God created me with care and attention, and I could not squander my shot at life just because what he ordained for my young teenage years didn’t accord to my desires. I believed that God knew what He was doing, and that if He is in His wisdom had decreed that I should live, I could not thwart that. If I was alive, that meant I had a purpose, and since I could not see out to the end of my story, I had no authority or power to make any judgment call about whether my life was good. I had no right to choose who lived and died in a story that wasn’t mine, and even when I was bitter and pessimistic about my life, I plugged ahead out of reverence for God.
It was not a belief in my own specialness, but submission to my Creator, that made life seem worthwhile. I accepted that I wasn’t in control and that there was a reason life was not left up to my judgment. I had to trust God and plod ahead in His plan even when I didn’t like it, because I believed that he knew what He was doing and that if I was alive, that meant I had ongoing purpose – whether I could see it or not. I had to submit to God's rule and believe that He, not my plan for my life, would bring ultimate goodness and satisfaction.
This past week, I was thinking about some life situations which I deeply resent. It's all past now, but it still affects my life and the way I see the world, and because my circumstances were abnormal, deeply life-shaping, and set me apart from others, it is hard to accept them. I hate what I had to deal with, and even though I can see ways that my experiences gave me greater compassion for others, empathy, and reliance on God, it still jars as wrong, and I often wish that this had not been part of my life. The resulting spiritual growth, compassion, and empathy all make the suffering seem worthwhile in one sense, but even so, no pragmatic benefit can make up for what I had to experience. It still wasn't right, and I was still miserable, and just because good came out of something does not mean that I have to look back on anguish with a dismissive smile. What I have to do is submit to the sovereign rule of God.
When I get angry over what happened and make myself miserable wondering what it would be like to have had a normal life, I am rebelling against God’s will and saying that His plan is not enough. My attitude shows that even though I cognitively see worth and growth through the bad experiences and see ways that I needed them, I don’t want to accept them as part of my life and feel like there could have been another, better way to create the same character in me. Now, I see that all this is rebellion. I must rest in the truth that God has written my days and that my life is in His hands, not left up to my own judgment. And I must believe that I am better off because of it.

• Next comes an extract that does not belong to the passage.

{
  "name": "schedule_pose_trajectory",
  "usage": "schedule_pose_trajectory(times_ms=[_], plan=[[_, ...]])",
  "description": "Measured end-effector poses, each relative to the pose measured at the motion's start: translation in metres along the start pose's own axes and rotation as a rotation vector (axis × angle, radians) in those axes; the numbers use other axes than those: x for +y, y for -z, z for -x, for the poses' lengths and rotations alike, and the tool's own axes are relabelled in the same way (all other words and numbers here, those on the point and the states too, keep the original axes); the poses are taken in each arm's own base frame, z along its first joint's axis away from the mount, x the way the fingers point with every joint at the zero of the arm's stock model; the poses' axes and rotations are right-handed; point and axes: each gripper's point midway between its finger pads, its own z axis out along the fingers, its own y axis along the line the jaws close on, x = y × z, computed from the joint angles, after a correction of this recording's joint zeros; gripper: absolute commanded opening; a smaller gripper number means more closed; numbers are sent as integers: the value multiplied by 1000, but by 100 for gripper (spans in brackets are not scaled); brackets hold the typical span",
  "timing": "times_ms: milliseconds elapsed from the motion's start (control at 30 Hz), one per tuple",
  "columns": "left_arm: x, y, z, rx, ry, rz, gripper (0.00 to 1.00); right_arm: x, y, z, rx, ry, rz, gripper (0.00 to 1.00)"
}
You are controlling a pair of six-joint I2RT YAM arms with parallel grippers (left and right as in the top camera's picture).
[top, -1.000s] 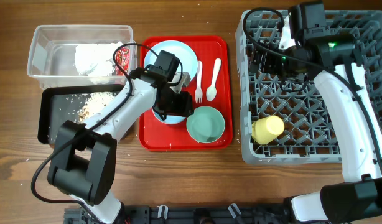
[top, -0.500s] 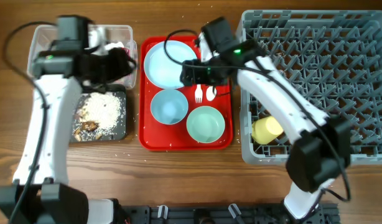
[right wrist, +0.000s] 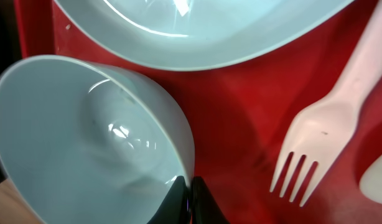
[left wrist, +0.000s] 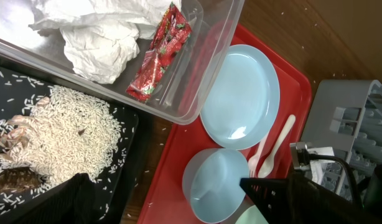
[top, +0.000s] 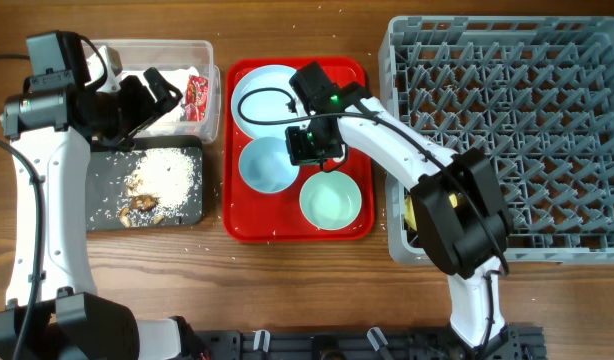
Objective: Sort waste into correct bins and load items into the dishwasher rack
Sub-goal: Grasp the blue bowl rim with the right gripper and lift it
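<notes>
Step in hand: loading the dishwasher rack, starting with a bowl. The right gripper [top: 309, 150] was down on the flat red serving tray [top: 249, 222]. In the right wrist view its fingertips were drawn close together and pinched the near rim of the pale blue round bowl [right wrist: 85, 143]. The bowl sat tipped, beside the white plastic fork [right wrist: 315, 140] and below the pale blue round plate [top: 272, 92].

The left gripper [top: 165, 88] hovered over the clear plastic rectangular tub [top: 212, 60], fingers spread and empty. The crumpled white paper napkin [left wrist: 97, 50] and the small red shiny snack wrapper [left wrist: 160, 53] lay inside the tub. The loose white rice scraps [top: 167, 170] lay in the shallow black tray [top: 192, 215].

Next move, as judged: lift the bowl clear of the tray by its rim, carry it right to the large grey pegged dishwasher rack [top: 507, 130], and seat it between pegs. A thin rim grip may let the bowl swing.

Change from half a second earlier: the right gripper had been over the cutlery near the plate's edge and had since dropped to the bowl. The left arm had drawn back leftward.
</notes>
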Motion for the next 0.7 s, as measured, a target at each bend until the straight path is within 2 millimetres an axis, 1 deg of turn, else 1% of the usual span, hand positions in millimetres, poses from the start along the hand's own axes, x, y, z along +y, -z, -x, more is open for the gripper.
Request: schedule_pose_trajectory(times_ms=[67,100,133,167,200,233,267,300,333,367,400,433,467,500,533,633,700], plan=[[0,0,0,0,0,0,100,4,1,-2,12,6,30,4],[0,0,0,0,0,0,100,4,4,0,9,3,33,4],[0,0,0,0,0,0,100,3,15,6,-19,-1,34,4],[0,0,0,0,0,0,100,-2,44,21,-99,-8,26,4],[0,0,0,1,1,0,100,-13,77,36,-202,-27,-31,4],[0,0,0,0,0,0,100,-32,130,52,-355,-61,-116,4],[0,0,0,0,0,0,100,-50,181,64,-504,-101,-208,4],[0,0,0,0,0,0,100,-77,260,69,-716,-174,-345,5],[0,0,0,1,0,0,100,-97,318,63,-869,-242,-480,4],[0,0,0,0,0,0,100,-116,359,52,-977,-307,-633,4],[0,0,0,0,1,0,100,-128,377,46,-1023,-345,-743,4],[0,0,0,0,1,0,100,-139,386,45,-1043,-361,-854,4],[0,0,0,0,0,0,100,-153,389,53,-1047,-353,-1019,4],[0,0,0,1,0,0,100,-162,385,65,-1030,-323,-1143,4],[0,0,-1,3,2,1,100,-169,377,75,-989,-282,-1242,4],[0,0,-1,4,1,0,100,-179,360,105,-917,-191,-1453,4],[0,0,0,0,0,0,100,-187,339,124,-834,-120,-1563,4]])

If I truly believe that God is sovereign, that means not only that my life is worthwhile, but that each joy, trial, and mundane happenstance I experience is part of God's ultimate plan, and that I owe Him my trust and allegiance even when I do not know what He is doing. Everything I have experienced serves a purpose, because life is not a meaningless shout into the void. I am an image-bearer of almighty God, and I have inherent dignity and worth because of that. My experiences, both good and bad, are part of an intentional design created by someone much wiser than I, and instead of rebelling against the small picture because it does not suit my desires, I must submit to an almighty God who spoke galaxies into existence, ordained human history, yet cares about my every thought.